Nanoleaf strip lights & bulb review

Please note, this is not my house. Anyway, I would never eat that much popcorn in one sitting.

A few years ago, my father-in-law had a relatively big TV (I think it was a Panasonic) and it had LED lighting either side which would bathe the wall behind it with a soft blue glow. I always thought it looked kind of cool.

Now, thanks to Nanoleaf’s new Essentials lightstrip starter kit, I now too have my Samsung TV emitting a soft blue glow – or purple or green or orange – and it does indeed look cool.

The lightstrip is part of Nanoleaf’s new Essentials range (there’s also a rhombicosidodecahedron shaped bulb: Try saying that three times after a few drinks) which range in price from $NZ50 to $NZ100.

Tripping the light fantastic …

The lightstrip comes in a 2m length, which you can cut to size (but only at designated points clearly marked) so chances are, like with my TV, the final length will either be too long or two short (you can’t reconnect the cut portions).

I had a bit of overlap at the edge of my TV so I had to get creative and ended up sticking it to the side a nearby gaming console (sorry Xbox Series X). You peel off a protective tape to reveal a 3M adhesive strip then press down firmly to make sure it sticks to the surface. It’s incredibly simple to set up.

There are 21 LEDs per metre in the lightstrip, clustered in groups of five, and they’re bright: Bright enough to cast a glow on the walls behind my TV. They work best affixed to a flat surface but I’ve had no problems so far with the slightly curved back of the TV .

The lightstrip has 21 LED bulbs per metre, providing plenty of illumination.

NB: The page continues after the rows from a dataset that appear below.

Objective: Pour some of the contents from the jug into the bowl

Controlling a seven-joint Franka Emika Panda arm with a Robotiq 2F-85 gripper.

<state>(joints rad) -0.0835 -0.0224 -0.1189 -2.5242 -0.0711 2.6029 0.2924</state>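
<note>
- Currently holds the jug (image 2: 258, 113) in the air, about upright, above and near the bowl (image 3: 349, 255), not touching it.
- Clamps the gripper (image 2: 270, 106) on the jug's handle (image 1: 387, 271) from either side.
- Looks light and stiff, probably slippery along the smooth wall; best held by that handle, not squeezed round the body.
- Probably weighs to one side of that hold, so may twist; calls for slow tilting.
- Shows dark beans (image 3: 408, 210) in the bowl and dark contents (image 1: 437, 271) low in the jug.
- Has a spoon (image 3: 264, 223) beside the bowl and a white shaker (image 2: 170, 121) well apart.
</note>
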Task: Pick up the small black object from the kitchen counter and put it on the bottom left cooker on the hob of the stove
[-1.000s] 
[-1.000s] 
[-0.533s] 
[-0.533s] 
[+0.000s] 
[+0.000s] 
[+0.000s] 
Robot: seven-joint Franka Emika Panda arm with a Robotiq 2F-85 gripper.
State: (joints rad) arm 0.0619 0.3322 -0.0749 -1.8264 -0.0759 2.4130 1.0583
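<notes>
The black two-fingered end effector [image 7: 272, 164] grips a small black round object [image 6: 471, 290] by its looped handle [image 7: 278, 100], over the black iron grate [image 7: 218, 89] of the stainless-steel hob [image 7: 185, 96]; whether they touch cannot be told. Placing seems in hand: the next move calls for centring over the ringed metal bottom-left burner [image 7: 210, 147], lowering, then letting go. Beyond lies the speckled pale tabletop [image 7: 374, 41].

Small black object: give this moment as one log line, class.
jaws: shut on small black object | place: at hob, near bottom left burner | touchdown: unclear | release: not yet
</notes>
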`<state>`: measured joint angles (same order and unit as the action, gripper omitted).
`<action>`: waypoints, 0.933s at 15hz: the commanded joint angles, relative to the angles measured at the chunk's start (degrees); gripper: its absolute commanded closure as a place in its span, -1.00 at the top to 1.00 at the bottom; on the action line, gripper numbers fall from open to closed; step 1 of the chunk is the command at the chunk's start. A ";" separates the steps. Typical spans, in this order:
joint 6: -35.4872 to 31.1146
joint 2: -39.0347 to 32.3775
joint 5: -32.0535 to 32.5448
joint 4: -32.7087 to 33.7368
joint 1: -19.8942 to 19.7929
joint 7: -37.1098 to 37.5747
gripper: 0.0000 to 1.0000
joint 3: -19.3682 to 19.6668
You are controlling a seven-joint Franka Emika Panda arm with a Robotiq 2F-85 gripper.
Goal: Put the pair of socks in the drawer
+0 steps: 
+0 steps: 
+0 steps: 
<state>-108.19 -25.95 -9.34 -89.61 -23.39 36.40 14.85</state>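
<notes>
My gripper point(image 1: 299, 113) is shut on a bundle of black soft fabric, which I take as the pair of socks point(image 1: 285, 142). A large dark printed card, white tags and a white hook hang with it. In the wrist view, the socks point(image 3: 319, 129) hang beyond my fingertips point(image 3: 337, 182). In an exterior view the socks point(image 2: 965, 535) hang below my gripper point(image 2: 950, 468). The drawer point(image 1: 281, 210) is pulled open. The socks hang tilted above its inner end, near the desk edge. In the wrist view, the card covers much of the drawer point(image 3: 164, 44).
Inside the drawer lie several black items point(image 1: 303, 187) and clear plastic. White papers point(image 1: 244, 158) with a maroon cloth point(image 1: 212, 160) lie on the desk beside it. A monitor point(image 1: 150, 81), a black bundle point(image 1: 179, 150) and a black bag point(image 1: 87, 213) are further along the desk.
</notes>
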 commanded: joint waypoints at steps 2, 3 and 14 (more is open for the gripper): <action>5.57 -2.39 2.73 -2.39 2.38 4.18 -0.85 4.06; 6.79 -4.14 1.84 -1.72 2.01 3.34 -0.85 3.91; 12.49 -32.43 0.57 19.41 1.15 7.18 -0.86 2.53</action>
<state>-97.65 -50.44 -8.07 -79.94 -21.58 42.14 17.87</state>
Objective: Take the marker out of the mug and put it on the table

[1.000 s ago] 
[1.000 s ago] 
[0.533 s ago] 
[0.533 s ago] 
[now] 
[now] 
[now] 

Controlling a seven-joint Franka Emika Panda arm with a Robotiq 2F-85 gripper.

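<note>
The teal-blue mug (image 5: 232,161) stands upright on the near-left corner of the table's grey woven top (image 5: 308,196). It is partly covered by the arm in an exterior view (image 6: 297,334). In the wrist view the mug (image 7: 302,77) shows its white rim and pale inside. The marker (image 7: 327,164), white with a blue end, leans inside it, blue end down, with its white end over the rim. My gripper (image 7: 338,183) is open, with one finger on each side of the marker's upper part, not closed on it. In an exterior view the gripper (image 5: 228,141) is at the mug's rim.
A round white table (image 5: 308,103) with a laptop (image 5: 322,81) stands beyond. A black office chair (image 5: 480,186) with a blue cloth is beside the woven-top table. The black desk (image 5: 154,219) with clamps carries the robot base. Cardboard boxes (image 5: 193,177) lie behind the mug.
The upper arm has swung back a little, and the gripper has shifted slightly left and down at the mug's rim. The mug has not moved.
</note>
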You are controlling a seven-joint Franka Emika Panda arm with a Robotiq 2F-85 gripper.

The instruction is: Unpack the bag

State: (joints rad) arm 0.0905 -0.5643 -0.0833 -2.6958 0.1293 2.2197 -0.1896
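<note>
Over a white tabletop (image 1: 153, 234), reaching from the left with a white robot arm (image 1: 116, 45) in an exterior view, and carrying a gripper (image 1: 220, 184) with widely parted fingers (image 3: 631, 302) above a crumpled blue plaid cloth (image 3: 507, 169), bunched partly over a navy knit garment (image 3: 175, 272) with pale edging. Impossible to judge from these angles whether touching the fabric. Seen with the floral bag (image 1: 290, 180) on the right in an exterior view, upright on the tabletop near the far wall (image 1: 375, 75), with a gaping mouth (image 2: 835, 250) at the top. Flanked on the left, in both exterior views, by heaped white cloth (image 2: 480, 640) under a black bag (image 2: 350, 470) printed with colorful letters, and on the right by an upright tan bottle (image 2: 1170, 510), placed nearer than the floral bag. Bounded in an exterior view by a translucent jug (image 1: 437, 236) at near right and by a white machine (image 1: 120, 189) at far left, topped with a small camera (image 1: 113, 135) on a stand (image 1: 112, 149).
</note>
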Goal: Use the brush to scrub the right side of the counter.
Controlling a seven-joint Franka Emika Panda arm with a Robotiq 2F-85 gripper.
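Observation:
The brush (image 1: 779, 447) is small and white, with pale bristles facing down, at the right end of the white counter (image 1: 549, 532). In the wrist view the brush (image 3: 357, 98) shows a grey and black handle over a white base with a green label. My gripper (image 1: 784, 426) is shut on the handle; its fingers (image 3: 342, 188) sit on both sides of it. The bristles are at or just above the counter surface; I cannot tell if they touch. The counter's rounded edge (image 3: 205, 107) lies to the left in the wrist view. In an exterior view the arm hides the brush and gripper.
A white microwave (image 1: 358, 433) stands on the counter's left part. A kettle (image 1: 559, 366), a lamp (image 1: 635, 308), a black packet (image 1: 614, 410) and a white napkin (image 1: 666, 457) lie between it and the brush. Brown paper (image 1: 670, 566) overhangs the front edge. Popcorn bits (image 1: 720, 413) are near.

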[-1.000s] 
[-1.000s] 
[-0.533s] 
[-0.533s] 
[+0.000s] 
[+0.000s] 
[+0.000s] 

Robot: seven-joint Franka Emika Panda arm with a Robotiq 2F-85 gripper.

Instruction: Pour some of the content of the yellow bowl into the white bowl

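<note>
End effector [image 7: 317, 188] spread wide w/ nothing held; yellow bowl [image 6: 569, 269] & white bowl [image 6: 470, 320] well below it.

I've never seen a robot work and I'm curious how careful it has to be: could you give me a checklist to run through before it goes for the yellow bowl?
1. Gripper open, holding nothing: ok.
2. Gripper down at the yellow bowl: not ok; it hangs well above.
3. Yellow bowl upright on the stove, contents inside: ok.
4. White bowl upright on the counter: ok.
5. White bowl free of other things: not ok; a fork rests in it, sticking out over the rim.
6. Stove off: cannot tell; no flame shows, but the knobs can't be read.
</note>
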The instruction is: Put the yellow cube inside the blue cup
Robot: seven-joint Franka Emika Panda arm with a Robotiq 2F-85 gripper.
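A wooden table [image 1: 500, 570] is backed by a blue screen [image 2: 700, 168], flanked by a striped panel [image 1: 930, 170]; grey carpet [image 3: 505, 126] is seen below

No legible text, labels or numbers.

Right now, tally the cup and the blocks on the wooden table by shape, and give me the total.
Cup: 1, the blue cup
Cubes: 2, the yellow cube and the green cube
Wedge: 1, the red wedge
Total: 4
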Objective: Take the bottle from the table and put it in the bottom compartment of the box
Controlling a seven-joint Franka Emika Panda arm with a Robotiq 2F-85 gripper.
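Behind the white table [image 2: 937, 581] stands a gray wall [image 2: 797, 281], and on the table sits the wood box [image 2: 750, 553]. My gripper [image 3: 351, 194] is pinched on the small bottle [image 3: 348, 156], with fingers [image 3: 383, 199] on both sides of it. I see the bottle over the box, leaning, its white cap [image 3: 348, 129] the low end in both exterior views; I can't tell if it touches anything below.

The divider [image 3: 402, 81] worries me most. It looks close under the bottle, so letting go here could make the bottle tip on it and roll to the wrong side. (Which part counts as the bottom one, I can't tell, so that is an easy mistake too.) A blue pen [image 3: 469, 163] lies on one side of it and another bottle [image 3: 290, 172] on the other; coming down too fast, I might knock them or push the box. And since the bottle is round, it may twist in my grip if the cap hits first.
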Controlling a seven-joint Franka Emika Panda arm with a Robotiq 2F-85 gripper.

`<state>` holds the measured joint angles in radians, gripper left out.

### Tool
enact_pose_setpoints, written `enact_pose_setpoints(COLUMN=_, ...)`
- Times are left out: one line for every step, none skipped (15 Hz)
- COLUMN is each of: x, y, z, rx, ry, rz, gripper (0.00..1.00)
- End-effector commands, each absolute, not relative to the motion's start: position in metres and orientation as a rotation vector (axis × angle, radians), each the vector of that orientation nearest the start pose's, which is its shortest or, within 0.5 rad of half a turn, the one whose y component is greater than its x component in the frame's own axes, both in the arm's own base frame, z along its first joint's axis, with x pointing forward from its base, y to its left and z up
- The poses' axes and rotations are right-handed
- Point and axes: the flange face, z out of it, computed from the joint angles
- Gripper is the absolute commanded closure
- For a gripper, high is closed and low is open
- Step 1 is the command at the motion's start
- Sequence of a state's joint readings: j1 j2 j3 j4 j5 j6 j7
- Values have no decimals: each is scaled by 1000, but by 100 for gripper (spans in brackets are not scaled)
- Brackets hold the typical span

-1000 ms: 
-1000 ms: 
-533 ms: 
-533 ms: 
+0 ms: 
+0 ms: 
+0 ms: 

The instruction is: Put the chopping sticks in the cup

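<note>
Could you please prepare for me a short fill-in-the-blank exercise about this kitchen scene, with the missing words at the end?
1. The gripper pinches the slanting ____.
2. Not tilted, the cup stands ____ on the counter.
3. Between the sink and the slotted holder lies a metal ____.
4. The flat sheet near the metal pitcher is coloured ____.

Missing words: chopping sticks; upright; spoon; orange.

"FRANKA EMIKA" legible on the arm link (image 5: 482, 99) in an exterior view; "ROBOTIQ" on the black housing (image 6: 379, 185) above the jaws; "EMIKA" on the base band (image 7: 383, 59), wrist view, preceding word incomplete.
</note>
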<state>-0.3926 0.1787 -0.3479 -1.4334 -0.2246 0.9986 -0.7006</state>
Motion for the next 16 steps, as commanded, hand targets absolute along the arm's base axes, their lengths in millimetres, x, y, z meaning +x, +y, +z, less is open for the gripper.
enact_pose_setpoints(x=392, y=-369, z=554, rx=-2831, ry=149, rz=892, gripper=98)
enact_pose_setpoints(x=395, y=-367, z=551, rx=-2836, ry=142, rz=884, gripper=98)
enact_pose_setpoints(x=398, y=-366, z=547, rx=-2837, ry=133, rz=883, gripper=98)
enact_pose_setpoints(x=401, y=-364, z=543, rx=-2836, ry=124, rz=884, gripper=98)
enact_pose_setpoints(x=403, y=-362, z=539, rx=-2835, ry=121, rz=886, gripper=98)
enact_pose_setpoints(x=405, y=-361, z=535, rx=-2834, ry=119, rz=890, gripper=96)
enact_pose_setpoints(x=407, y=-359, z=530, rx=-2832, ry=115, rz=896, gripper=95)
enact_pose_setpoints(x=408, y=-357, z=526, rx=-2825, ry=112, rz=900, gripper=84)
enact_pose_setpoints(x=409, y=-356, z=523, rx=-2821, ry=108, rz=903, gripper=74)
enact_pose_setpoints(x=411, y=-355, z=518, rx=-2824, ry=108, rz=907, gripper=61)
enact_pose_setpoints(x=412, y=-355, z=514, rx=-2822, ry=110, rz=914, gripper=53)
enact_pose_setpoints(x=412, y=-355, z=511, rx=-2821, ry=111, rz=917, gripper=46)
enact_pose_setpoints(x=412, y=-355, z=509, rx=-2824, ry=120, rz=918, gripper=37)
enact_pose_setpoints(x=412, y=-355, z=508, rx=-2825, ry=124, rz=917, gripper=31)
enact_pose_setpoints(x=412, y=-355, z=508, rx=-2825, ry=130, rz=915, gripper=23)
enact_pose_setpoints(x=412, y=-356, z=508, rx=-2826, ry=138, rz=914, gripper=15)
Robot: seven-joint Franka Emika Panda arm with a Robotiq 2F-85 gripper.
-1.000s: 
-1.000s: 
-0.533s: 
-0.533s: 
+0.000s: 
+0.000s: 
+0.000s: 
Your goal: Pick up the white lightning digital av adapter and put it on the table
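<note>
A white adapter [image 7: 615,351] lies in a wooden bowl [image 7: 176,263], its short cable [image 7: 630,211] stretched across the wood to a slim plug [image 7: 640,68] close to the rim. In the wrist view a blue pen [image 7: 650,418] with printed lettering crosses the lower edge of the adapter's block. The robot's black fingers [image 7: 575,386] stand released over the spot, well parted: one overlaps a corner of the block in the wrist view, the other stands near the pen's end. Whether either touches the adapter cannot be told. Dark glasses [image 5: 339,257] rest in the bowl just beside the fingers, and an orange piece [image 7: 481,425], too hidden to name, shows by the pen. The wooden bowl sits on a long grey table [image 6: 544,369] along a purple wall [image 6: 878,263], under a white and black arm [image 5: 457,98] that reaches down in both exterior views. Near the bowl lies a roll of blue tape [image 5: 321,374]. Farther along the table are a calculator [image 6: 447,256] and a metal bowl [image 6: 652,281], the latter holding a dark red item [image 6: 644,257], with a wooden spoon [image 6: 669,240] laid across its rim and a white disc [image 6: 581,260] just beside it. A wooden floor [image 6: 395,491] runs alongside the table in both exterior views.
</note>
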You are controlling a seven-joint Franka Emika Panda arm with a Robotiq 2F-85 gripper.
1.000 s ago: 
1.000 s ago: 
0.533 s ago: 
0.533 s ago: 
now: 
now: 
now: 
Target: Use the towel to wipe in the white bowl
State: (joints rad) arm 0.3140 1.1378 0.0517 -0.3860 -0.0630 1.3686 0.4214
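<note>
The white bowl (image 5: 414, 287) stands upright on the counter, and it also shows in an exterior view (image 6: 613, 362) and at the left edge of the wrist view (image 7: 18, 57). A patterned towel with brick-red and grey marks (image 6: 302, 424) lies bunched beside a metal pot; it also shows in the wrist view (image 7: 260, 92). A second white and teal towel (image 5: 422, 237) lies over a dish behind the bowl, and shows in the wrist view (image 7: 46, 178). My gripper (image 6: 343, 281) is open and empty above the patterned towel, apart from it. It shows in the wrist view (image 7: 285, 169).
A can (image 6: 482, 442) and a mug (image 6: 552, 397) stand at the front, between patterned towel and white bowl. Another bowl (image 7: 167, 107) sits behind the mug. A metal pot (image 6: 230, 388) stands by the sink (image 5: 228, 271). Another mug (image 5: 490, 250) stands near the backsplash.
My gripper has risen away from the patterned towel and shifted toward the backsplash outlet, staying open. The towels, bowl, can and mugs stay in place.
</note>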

There’s a control box that controls the light strip that connects to the strip via a ribbon-type connection, which in turn connects to the power adapter. The remote is rather bulky and you can also attach it to a surface using 3M sticky pads. I just attached it to the back of the TV to get as clean a look as possible.

I hardly used the control box, to be honest: I connected to the smart bulb and light strip using Nanoleaf’s smart phone (iOS and Android) app which let me control everything. The lighting range is also compatible with Apple’s Home App and Google’s Assistant.

Nanoleaf’s smart phone app lets you control the Essentials range using your iOS or Android device.

Nanoleaf says the light strip can display 16 million plus colours, is thread enabled (an IP based wireless protocol supported by Apple, Google and Samsung but you need a compatible border router such as a Home Pod mini) and can be voice controlled. It’s rated at a maximum of 2200 lumens and has a lifespan of 25,000 hours.

I don’t have a thread enabled router so connected to the lights via my smartphone using bluetooth and there’s a slight delay changing colours when you first turn it on but it’s nothing that ruins the experience (and was much more noticeable on the smart bulb).

I was impressed how a simple light strip can add a bit more atmosphere to our lounge, especially at night when the only other light on in the room is a lamp. My wife likes it, too, which is a bonus.

I was watching Taskmaster UK not waiting for Meet the Spartans to start. Honest.

I haven’t managed to work out whether Nanoleaf is right in its claim the lightstrip can display 16 million+ colours which are changed using a colour wheel or pre-set tones. You can also adjust the colour temperature and brightness of the LEDs using the app.

Nanoleaf says that the Essentials range features a circadian lighting mode that automatically adjusts to the natural colour temperature of the room and sets different colour tones for morning, daytime and evening. You enter your location in the settings menu and the light syncs with the estimated sunrise and sunsets in your city. It’s a nice feature but I really didn’t notice much difference.

It comes in a bulb, too

I put the smart bulb into my bedside lamp and it emits a good amount of light – Nanoleaf says it has an average brightness of 806 lumens and maximum brightness of 1100 lumens – but I did have a bit of trouble connecting the bulb to my phone during the initial set up. It took a few attempts to get a stable connection.

When using bluetooth, there is a noticeable lag when you first connect to it and change colours. It rights itself but from time to time it’s there. For me, the light strip is the winner here but the smart bulb offers myriad options, especially if you have a few lamps around your home that you can work with.

The smart bulb adds a bit of pizzaz to night time lighting.

Overall, I was really impressed with Nanoleaf’s lightstrip: It’s sturdy and well made and offers excellent colour range and performance. I hear that Nanoleaf are planning more updates in future as it would be nice to be able to sync, say, the light strip to music like you can with Nanoleaf’s panels.

Both are great cost-effective options to add some colour – be it bright or subtle – to your lounge, gaming room or underneath your TV.